Tal parece que pretende desconocer el representante del partido de gobierno que los diálogos de paz urbana carecen de marco jurídico. Por más que intenten legitimarlos, mimetizando bajo la figura de voceros a cabecillas de peligrosas bandas delincuenciales, en realidad se trata de estructuras sin posibilidad de reconocimiento político. Lo sabe el avezado congresista, que ha encontrado en el silencio su mayor aliado para una conveniente ausencia del debate nacional alrededor de este y otros temas. En nombre de la paz no se puede mancillar la institucionalidad ni mucho menos, como ocurre ahora, instrumentalizar un deseo colectivo.
¿Ir en contra de la paz es exigir la aplicación y el respeto por las normas establecidas? ¿Existen, acaso, compromisos que impiden asumir con contundencia la debacle que se consuma ante los ojos del país?
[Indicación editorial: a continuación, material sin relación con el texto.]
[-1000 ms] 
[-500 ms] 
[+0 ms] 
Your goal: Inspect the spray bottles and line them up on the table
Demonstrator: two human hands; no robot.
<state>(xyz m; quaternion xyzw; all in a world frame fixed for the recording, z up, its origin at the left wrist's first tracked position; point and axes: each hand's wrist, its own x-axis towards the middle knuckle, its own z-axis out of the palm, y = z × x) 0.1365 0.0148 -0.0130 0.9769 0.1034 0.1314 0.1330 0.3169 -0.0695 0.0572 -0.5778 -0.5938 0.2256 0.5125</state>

Son muchas y muy preocupantes las preguntas que surgen tras una tarde de vallenato no propiamente entre rejas. Ahora bien, resulta inquietante, en mayor medida, extrapolar aquella desentendida declaración como posible respuesta a la crisis en el sistema de salud, el déficit en las finanzas públicas, la débil soberanía energética y la falta de recursos para el fortalecimiento de la Fuerza Pública, entre una larga lista de etcéteras que hoy se traducen en retrocesos, dolencias y falencias.
Colombia merece un presidente dispuesto a eliminar el “no” de la que sin duda hace carrera para convertirse en la desafortunada frase célebre de una competencia jalonada por los extremos. “De mí esperen” es lo que necesita escuchar un país roto, al que le cuesta hallar puntos comunes y que, en medio del caos en el que todos intentan pescar en río revuelto, lo último que puede permitirse es desdeñar sus valores. ¿Los bandidos, con más derechos y menos deberes que la gente buena?